Re: Partitionwise join fails under GEQO

From
Tom Lane
Date:
Ashutosh Bapat <ashutosh.bapat.oss@gmail.com> writes:
> On Mon, Oct 5, 2020 at 6:47 AM Tom Lane <tgl@sss.pgh.pa.us> wrote:
>> Now that I've seen this, I wonder whether add_child_join_rel_equivalences
>> might not be making duplicate EC entries even without GEQO.  Is there any
>> guarantee that it's not called repeatedly on related join-rel sets?

> build_child_join_rel() is the only caller of
> add_child_join_rel_equivalences(). Before the first calls the later,
> the first has an Assert
>  899     Assert(!find_join_rel(root, joinrel->relids));
> This means that for a given child join rel this function is called
> only once implying that add_child_join_rel_equivalences() is called
> only once for a given child join rel. Initially I thought that this is
> enough to not add duplicate child members. But to me use of
> bms_overlap() in that function looks doubtful.

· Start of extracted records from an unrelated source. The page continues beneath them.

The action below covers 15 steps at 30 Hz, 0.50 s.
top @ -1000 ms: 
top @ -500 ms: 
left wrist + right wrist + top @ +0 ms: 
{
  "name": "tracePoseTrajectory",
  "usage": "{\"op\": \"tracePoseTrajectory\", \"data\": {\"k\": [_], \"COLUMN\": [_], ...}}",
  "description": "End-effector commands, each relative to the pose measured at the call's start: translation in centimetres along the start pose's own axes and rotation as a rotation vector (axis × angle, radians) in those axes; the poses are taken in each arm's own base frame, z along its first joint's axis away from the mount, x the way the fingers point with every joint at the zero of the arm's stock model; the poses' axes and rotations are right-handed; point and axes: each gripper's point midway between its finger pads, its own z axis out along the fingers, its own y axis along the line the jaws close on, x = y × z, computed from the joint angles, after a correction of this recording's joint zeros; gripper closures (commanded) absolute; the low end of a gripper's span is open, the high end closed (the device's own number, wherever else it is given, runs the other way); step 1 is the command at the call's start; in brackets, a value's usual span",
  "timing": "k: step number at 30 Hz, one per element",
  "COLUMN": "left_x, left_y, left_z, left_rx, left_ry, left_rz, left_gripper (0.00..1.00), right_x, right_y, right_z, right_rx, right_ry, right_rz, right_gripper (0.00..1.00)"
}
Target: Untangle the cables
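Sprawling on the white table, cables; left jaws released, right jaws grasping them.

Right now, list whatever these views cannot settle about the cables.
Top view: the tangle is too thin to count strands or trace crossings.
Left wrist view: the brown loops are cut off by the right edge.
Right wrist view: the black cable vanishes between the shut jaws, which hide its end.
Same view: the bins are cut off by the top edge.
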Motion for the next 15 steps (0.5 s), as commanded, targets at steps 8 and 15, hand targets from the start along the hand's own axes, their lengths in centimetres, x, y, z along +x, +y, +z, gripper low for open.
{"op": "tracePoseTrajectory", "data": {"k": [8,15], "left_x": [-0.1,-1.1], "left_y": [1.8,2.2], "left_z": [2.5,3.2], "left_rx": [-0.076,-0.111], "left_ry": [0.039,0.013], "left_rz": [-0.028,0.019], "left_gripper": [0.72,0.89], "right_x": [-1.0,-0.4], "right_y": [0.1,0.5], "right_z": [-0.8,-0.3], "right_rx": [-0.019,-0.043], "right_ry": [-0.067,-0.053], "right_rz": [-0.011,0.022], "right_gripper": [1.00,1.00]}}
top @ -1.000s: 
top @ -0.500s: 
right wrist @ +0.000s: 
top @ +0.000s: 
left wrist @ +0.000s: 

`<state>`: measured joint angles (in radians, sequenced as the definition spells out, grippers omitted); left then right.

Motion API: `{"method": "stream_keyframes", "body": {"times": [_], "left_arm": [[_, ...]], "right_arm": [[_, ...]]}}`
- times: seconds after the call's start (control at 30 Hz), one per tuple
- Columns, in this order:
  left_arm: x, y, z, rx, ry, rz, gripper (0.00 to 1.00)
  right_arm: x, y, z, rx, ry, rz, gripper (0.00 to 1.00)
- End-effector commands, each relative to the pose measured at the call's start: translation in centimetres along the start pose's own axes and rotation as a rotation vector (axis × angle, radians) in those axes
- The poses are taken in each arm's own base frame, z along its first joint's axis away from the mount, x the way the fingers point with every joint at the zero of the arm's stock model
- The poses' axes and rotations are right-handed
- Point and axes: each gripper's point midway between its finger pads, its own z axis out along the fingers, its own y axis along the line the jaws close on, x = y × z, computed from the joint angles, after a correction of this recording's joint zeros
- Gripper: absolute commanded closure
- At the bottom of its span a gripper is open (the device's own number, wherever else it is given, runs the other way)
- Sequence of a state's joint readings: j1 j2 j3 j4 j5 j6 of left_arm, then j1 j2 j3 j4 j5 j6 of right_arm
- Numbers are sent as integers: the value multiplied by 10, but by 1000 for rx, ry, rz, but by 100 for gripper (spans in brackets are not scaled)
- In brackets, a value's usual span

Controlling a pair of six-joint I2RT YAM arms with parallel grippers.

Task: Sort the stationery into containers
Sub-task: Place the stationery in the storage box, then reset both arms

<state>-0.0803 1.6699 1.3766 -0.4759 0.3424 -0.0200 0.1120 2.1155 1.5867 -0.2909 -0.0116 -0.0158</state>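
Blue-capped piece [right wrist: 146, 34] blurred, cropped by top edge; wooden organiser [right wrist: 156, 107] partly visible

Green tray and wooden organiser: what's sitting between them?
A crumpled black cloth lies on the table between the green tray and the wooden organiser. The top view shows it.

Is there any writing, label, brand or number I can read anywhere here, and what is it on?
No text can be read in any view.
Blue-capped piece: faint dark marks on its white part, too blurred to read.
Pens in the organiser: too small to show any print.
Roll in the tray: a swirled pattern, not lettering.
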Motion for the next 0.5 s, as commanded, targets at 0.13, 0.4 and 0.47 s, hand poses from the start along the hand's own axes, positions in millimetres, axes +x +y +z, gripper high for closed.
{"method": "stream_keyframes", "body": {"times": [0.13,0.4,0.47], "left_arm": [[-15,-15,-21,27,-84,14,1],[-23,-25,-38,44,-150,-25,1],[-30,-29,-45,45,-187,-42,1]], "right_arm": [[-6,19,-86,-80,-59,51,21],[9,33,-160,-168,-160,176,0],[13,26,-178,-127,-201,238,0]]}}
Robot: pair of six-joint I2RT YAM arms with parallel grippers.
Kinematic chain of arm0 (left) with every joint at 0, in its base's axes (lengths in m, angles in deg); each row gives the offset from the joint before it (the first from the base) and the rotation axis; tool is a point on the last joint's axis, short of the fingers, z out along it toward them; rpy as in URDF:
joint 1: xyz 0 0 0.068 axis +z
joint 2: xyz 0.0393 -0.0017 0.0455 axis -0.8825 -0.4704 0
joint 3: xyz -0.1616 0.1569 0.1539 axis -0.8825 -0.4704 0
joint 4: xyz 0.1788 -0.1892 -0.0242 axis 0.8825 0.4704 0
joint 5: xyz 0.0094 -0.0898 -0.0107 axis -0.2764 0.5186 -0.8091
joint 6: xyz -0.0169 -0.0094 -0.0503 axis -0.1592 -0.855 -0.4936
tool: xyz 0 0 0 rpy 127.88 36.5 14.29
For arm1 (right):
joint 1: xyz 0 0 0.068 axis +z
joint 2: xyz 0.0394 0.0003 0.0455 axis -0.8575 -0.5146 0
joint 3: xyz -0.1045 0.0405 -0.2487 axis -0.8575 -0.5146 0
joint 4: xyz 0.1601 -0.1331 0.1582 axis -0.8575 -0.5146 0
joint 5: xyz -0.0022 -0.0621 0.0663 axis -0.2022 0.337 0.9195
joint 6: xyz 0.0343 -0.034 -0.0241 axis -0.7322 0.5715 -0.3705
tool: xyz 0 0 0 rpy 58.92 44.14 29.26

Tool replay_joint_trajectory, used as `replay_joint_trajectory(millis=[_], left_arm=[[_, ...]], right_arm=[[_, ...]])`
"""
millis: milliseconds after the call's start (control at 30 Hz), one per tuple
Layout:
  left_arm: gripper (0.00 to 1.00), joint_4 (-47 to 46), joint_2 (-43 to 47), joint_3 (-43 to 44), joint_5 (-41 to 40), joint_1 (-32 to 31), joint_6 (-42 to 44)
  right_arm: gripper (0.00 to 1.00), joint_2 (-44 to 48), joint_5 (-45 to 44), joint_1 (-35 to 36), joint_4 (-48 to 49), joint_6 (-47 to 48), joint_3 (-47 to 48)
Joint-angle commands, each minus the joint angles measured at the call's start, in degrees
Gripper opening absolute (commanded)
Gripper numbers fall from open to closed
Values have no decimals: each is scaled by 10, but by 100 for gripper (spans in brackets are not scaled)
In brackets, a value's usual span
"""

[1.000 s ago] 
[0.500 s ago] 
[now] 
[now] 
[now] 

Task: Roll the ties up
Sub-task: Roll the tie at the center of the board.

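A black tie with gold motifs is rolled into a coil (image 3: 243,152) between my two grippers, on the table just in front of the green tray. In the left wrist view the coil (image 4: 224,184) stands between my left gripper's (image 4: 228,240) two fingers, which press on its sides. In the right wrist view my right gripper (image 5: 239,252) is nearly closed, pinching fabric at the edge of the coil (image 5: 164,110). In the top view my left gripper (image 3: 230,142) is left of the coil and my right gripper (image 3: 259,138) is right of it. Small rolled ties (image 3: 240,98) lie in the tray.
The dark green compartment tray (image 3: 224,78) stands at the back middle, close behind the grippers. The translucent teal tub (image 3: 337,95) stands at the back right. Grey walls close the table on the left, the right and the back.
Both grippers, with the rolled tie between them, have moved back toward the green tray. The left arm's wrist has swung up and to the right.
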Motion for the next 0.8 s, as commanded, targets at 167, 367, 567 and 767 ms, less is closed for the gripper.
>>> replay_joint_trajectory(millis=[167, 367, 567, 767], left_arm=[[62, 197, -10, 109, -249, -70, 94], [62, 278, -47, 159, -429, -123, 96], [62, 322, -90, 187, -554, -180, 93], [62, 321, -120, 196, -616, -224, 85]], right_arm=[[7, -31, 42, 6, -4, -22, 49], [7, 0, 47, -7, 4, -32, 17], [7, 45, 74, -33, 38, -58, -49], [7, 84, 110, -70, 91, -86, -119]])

Yeah.  As soon as you get into three-or-more-way joins, this code will
be called again, mentioning some of the same relids as at the lower
join level.

> On a related but different subject, I have been thinking on-off about
> the need for expression translation while planning partitions.The
> translated expressions differ only in the leaf-vars and even for most
> of the partitioned tables really only the varno (assuming that
> partitioned table and partitions will have same layouts when a large
> number of partitions are created automatically.) If we can introduce a
> new type of (polymorphic) Var node which represents not just the
> parent Var but also child Vars as well. The whole need for expression
> translation vanishes, reducing memory requirements by many folds.

Actually, the reason I have been looking at equivclass.c is that I've
been attacking the problem from a different direction.  I'm fairly
unexcited about making the definition of Var looser as you suggest
here --- I actually think that it's dangerously imprecise already,
due to not accounting for the effects of outer joins.  However,
we could avoid the growth in eclass members for large partition sets
if we simply didn't store child eclass members, instead translating
on-the-fly when we need to deal with child rels.  I have a patch
about half done, but it won't be possible to determine the true
performance implications of that idea until it's all done.  More
later.

Either approach would mean that add_child_join_rel_equivalences
goes away entirely, or at least doesn't need to store new em_is_child
entries anymore, causing the memory bloat issue to become moot.
So maybe we should just fix the wrong-context issue for now, and
live with the GEQO bloat in the back branches.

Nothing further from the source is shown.